══ GIVEN INFORMATION ══

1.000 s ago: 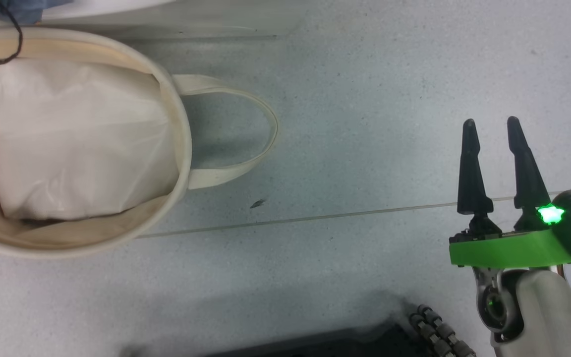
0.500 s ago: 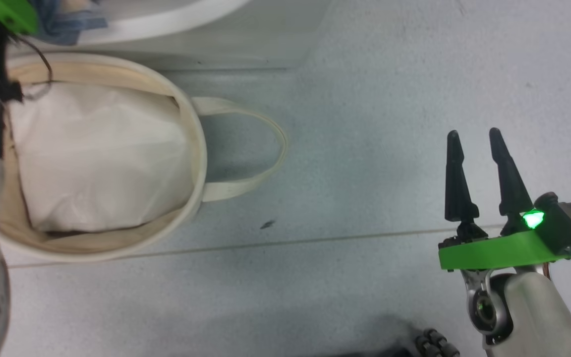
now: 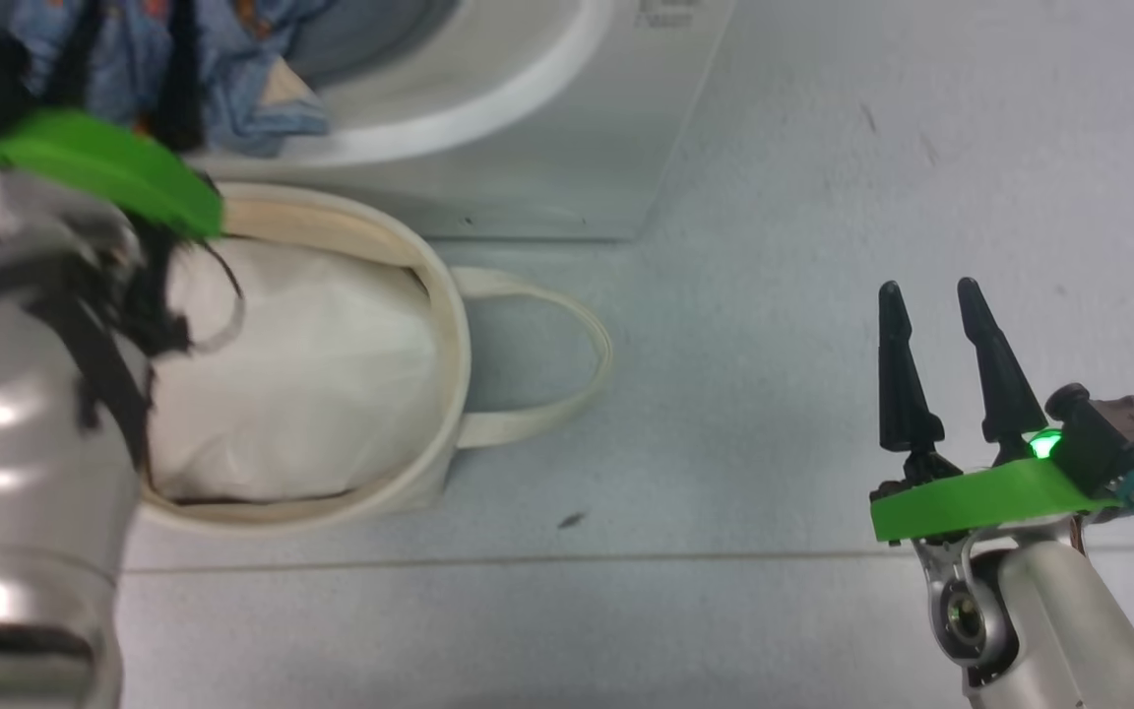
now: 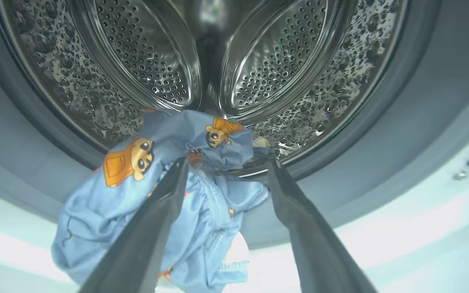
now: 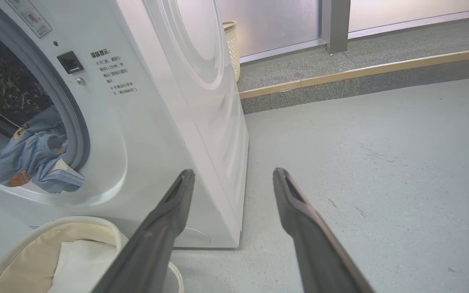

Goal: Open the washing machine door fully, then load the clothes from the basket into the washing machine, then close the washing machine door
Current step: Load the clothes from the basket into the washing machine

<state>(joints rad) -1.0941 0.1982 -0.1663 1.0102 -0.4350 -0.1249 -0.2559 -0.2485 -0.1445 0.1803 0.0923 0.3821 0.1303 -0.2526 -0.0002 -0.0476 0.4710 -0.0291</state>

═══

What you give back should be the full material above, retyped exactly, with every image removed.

1.000 s ago: 
0.500 s ago: 
now: 
now: 
now: 

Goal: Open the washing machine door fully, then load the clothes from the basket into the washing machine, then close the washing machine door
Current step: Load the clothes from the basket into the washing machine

<state>(joints rad) -1.0941 0.1982 -0.1663 1.0102 -0.4350 -0.1249 -0.2559 -0.2485 -0.1445 0.1803 0.0923 0.3821 0.1303 -0.2526 -0.0002 -0.0476 0.4710 -0.0291</state>

This exercise has no more to it.